§ WHAT TO WORK ON: Only one stretch of the data below is wanted: the lines starting at the one with "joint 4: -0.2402" and ending at the one with "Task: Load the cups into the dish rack", both included, given again exactly.

§ Stored data entries:

_ _ _ _ _ _ _

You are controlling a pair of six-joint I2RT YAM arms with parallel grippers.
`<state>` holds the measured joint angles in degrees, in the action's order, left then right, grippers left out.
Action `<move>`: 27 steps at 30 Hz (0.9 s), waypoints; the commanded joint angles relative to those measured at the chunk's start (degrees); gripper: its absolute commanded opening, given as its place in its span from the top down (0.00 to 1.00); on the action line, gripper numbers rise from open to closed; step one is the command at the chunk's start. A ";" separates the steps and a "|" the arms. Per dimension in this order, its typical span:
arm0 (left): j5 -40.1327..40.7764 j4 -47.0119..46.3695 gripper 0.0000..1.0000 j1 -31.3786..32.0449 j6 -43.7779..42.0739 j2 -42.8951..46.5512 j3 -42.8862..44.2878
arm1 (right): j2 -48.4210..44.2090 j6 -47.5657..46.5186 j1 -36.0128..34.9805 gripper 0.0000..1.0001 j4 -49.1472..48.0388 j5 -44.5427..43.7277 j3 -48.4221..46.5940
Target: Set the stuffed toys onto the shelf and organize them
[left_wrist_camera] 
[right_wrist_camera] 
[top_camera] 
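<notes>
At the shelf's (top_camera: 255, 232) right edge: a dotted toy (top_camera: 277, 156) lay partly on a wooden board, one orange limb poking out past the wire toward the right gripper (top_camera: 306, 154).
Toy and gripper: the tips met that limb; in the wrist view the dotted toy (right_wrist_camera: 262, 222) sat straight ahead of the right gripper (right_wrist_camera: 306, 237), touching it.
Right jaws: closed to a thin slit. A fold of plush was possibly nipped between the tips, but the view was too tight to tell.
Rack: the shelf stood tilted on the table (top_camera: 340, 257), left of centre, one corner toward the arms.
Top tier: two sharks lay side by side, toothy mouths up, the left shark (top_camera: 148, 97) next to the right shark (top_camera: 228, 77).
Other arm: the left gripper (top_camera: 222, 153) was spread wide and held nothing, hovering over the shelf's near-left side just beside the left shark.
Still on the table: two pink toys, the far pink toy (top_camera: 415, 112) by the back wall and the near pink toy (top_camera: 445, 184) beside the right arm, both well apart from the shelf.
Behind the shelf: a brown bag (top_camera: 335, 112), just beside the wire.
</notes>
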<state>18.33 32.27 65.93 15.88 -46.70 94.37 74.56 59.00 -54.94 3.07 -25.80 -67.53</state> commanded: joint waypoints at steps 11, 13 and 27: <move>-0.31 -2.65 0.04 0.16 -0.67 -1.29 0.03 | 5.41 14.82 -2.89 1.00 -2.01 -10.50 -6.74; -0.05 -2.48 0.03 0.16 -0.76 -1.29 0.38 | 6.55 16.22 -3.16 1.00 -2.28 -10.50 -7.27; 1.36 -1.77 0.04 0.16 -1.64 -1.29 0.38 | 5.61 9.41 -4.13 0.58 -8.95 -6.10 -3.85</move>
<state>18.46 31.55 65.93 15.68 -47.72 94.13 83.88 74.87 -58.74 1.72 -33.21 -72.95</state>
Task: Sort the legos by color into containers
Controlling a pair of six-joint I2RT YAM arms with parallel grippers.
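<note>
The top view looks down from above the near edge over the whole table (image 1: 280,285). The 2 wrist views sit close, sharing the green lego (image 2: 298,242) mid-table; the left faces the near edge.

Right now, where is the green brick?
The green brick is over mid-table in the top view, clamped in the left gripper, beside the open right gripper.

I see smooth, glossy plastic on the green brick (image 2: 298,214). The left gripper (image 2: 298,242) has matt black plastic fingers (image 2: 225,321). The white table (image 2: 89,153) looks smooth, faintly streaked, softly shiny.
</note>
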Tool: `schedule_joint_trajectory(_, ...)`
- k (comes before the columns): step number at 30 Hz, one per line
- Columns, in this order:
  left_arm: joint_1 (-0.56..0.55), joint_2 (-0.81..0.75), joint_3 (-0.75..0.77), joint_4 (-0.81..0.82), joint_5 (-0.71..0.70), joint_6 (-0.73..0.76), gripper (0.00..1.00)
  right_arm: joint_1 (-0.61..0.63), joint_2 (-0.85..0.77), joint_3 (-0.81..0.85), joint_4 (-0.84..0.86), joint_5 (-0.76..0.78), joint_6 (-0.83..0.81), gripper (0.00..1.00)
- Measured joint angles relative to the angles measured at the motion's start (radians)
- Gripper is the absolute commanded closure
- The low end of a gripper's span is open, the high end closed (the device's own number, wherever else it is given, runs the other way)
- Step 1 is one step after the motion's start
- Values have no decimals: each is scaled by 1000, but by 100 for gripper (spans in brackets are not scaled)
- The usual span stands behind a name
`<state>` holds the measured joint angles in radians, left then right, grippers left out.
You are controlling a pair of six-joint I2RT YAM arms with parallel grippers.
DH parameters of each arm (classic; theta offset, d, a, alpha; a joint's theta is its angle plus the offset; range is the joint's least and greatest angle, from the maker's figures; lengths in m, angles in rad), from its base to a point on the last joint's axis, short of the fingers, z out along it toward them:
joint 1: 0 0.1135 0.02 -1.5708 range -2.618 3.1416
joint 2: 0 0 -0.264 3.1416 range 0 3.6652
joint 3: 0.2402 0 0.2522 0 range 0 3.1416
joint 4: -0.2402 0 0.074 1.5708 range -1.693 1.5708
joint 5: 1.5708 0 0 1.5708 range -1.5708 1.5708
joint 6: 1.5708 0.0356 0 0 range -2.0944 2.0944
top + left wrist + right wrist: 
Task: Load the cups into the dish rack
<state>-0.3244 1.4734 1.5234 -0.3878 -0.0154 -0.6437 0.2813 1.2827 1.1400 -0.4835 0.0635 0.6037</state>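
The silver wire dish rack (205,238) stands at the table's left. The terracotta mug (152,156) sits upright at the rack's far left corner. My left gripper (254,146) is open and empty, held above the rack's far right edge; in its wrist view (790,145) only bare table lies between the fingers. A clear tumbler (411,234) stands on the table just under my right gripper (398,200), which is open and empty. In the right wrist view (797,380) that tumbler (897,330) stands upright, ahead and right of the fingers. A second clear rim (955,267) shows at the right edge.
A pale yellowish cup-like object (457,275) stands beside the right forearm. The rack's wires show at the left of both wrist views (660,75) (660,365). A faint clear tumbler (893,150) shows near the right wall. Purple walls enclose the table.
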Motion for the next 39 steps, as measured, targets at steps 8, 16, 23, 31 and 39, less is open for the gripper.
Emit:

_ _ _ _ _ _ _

§ ANSWER TO THIS TASK:
joint 4: -0.2402 0 0.074 1.5708 range -1.693 1.5708
joint 5: 1.5708 0 0 1.5708 range -1.5708 1.5708
joint 6: 1.5708 0.0356 0 0 range -2.0944 2.0944
top + left wrist + right wrist: 
Task: Load the cups into the dish rack

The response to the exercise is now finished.